On our own motion, we take judicial notice of the
transcript of the November 30, 2004 hearing. (Evid.Code, § 452,
At the November 30, 2004 hearing, the court indicated that
"There were some possible Indian Child Welfare Act noticing issues.
The Department has sought to correct those issues by re-noticing.
Part of our off-the-record discussions included a somewhat informal discussion
regarding Mother's interest in attempting to determine whether or not
she is related culturally to any of the existing tribes
at this point. I have suggested to counsel and I
will suggest to ... Mother if she is further interested,
if she has other tribes to *1253
notice, we will be happy to notice them for her,
meaning the Department.... So at this point I think the
noticing issues have been addressed. So I am a hundred
percent clear, if ... Mother has other tribes she wishes
to have noticed, those tribes will be identified and given
to [the Department] and they will be noticed also."

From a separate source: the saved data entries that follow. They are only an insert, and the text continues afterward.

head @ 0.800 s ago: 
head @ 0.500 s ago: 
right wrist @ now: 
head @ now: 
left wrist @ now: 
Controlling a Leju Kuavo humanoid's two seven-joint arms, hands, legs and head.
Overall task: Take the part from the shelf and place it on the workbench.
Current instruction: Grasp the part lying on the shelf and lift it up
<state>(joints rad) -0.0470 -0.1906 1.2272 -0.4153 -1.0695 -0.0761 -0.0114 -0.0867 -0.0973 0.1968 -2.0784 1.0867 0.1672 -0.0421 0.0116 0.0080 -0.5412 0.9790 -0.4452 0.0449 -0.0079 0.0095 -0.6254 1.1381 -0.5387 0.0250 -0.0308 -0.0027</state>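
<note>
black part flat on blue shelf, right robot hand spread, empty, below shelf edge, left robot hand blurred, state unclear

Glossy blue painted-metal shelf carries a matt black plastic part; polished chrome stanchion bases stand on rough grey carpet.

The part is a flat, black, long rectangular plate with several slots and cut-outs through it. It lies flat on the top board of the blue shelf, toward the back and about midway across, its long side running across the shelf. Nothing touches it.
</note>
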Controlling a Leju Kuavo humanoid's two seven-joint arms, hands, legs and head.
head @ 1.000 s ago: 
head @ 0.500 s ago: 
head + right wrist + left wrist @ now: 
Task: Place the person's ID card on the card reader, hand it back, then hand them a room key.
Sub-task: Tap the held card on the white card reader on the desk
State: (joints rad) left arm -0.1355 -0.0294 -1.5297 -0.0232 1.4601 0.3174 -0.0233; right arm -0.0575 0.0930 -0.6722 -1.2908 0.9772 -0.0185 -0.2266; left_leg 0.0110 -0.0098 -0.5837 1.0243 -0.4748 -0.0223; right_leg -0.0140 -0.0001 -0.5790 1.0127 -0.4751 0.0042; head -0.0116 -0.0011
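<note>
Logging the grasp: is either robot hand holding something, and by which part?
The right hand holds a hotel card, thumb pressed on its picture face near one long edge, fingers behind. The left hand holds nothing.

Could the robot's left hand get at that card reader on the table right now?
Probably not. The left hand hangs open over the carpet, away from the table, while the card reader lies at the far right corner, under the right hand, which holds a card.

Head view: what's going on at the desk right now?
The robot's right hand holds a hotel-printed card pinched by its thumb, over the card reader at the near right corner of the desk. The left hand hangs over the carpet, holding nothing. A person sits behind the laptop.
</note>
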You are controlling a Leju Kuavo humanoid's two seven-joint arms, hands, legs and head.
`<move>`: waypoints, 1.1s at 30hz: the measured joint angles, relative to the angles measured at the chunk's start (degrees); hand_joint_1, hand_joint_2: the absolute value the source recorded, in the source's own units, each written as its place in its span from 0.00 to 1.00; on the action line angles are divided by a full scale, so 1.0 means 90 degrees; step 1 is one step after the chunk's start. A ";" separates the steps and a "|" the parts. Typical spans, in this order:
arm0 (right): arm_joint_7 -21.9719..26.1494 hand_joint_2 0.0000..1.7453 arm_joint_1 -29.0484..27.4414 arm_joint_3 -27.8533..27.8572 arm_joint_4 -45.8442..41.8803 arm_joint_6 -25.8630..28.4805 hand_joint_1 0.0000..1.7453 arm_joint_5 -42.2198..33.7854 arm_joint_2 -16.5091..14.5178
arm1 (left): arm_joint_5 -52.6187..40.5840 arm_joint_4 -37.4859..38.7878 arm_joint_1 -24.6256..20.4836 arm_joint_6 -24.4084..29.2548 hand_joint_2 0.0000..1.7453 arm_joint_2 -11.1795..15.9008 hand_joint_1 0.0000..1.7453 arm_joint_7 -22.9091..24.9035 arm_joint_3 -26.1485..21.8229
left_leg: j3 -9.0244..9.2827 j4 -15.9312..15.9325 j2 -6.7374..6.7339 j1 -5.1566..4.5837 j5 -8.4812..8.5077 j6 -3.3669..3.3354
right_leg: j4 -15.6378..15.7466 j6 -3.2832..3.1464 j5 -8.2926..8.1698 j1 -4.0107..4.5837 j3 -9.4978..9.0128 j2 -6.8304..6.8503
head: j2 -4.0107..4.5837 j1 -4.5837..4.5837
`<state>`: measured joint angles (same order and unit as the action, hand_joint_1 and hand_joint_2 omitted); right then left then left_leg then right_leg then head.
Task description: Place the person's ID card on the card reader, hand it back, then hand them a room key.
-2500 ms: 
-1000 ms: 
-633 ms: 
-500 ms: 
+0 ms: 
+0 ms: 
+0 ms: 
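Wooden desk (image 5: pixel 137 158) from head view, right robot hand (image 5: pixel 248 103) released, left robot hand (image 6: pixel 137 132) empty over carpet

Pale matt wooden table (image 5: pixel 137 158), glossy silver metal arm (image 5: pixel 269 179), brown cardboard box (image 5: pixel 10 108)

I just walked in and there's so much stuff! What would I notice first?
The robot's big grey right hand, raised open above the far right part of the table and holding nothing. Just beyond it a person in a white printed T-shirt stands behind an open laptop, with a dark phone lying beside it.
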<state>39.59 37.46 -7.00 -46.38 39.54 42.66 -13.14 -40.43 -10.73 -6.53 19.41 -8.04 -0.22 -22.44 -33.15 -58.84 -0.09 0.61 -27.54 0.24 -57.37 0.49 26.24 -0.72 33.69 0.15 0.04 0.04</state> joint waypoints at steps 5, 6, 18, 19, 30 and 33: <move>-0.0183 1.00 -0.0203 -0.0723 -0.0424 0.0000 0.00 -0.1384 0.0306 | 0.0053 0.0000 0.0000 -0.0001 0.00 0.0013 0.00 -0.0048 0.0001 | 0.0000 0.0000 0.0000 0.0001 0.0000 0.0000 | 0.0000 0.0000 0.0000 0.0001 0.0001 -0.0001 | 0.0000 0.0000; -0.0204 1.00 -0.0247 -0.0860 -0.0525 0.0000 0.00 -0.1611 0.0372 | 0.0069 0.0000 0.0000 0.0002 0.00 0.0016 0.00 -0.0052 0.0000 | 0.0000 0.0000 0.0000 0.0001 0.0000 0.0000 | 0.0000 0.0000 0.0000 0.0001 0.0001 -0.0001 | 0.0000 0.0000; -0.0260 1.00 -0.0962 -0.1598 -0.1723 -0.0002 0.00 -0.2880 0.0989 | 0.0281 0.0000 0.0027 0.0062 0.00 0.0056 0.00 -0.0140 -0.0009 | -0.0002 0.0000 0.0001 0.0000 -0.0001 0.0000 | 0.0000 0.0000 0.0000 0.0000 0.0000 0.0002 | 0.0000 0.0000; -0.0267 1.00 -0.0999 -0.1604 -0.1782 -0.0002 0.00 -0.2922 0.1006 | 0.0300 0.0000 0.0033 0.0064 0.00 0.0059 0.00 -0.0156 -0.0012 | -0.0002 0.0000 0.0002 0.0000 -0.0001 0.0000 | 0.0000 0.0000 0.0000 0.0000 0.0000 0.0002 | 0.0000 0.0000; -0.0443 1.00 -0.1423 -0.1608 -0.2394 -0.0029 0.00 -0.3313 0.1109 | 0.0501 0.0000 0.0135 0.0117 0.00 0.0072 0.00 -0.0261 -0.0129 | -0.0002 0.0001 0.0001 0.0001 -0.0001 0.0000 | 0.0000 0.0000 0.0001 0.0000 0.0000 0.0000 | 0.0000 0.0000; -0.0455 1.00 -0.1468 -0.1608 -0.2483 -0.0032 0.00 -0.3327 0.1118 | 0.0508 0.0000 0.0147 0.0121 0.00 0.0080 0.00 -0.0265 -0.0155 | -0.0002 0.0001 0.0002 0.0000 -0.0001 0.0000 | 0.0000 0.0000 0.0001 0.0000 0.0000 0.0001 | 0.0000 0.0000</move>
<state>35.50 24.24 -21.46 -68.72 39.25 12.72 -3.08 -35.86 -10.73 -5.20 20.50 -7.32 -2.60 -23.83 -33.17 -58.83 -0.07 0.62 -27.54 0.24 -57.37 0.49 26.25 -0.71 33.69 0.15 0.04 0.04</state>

The Department maintains that the juvenile court made an "implied
finding" that ICWA did not apply, and that the additional
evidence it seeks to be considered on appeal constitutes substantial
evidence supporting this "implied" ruling. In In
re Nikki R.
(2003) 106 Cal.App.4th 844, 131 Cal.Rptr.2d 256, the court considered
a similar situation. There, the social worker had likewise sent
notices to one Native American tribe and the Bureau of
Indian Affairs (BIA), and received negative responses to the queries
of whether the minor was an Indian child in relation
to the tribe and whether any other tribe to which
the child might belong could be identified. On appeal, the
Orange County Social Services Agency filed a motion to take
additional evidence, consisting of the notices to the tribe and
the BIA, and their responses. The court held: "It is
a trial court function to receive evidence of [the Department's]
notice efforts and to determine if they measure up to
ICWA standards.... [¶]
[The Department's] apparent practice of holding onto the evidence of
its notice efforts and revealing it only when an issue
arises on appeal is unacceptable. 'Making the appellate court the
trier of fact is not the solution.'..." (Id.
at pp. 852-853, 131 Cal.Rptr.2d 256, citing In
re Jennifer A.
(2002) 103 Cal.App.4th 692, 703, 127 Cal.Rptr.2d 54.)
Here, the Department seeks to introduce evidence of notice to
various tribes and the Bureau of Indian Affairs. The record
does not demonstrate that any of these documents were introduced
in evidence in the juvenile court. Consequently,
we deny the Department's motion to consider this additional evidence.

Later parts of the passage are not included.